In fact, the nation’s very first national spelling bee, the National Education Association Spelling Bee, was held in 1908 in New Orleans and predates the first Scripps spelling bee by nearly two decades. And a 13-year-old Black girl named Marie C. Bolden from Cleveland was its winner. 

The NEA’s bee was team-based and Bolden was the only Black in the competition on the only racially integrated team that competed. The Cleveland team won because it had the fewest errors and Bolden, the only speller on her team with no errors at all, was named the bee’s individual champion. 

“Of 510 students, she was 1 of only 3 who had perfect scores,” writes the Root’s Michael Harriot. 

Despite the popularity of the NEA’s spelling bee, the organization, forced to confront the fallout from the Black girl’s victory, never held a National Spelling Bee again, Harriot writes. 

In Rankine’s book of poems, the narrator is reflecting on being told by someone white that “his dean is making him hire a person of color when there are so many great writers out there.” 

When I look at your face, MacNolia, and the face of your mother, in that luncheon photo, I think of this passage in “Citizen,” wherein Rankine portrays the moments after that micro-aggression, as we’ve come to call systemic injustices that span time and space, seemingly with the cosmic intensity of black holes. 

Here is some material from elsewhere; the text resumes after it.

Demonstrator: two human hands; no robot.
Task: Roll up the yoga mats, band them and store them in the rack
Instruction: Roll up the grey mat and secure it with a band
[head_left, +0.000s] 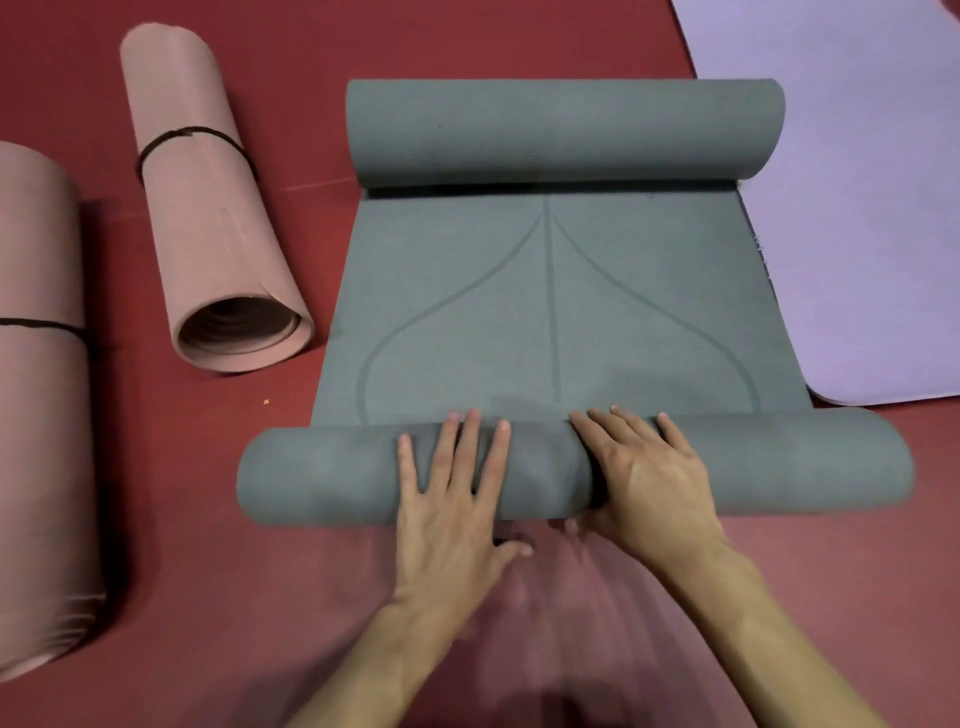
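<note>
Pressing left hand (452, 499) and right hand (647, 480), fingers straight and spread, onto grey mat's (561, 312) near roll, presumably keeping the winding tight and even.

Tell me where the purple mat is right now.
Head view, upper right: the purple mat lies flat on the red floor, directly right of the partly rolled grey mat.

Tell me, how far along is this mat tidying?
Done: the near pink mat and far pink mat lie rolled and banded. In hand: the left hand and right hand press the near roll of the grey mat; much lies flat. Left: banding it, the flat purple mat, and racking; no rack shows.
</note>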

“When you arrive in your driveway and turn off the car, you remain behind the wheel another 10 minutes. You fear the night is being locked in and coded on a cellular level and want time to function as a power wash. Sitting there staring at the closed garage door you are reminded that a friend once told you there exists a medical term — John Henryism — for people exposed to stresses stemming from racism.

“They achieve themselves to death trying to dodge the buildup of erasure. Sherman James, the researcher who came up with the term, claimed the physiological costs were high. You hope by sitting in silence you are bucking the trend.” 

So does MacNolia buck the trend, I asked Jordan in a roundabout way in 2015. What happened to her?

“She ended up being a domestic in the home of a doctor,” he said. “And so, she marries a guy who’s more streetwise than her. She’s diagnosed with cancer and dies at age 53. So it’s a pretty depressing story. I start the book on her death bed and move in reverse chronological order to the night before the spelling bee. We close the book at the moment of her greatest potential. Hopefully, the progression, the experience of the read, is one of transcendence.” 

If Scripps allows the history of MacNolia Cox to inform its future actions, Zaila Avant-garde’s victory can be transcendent, too.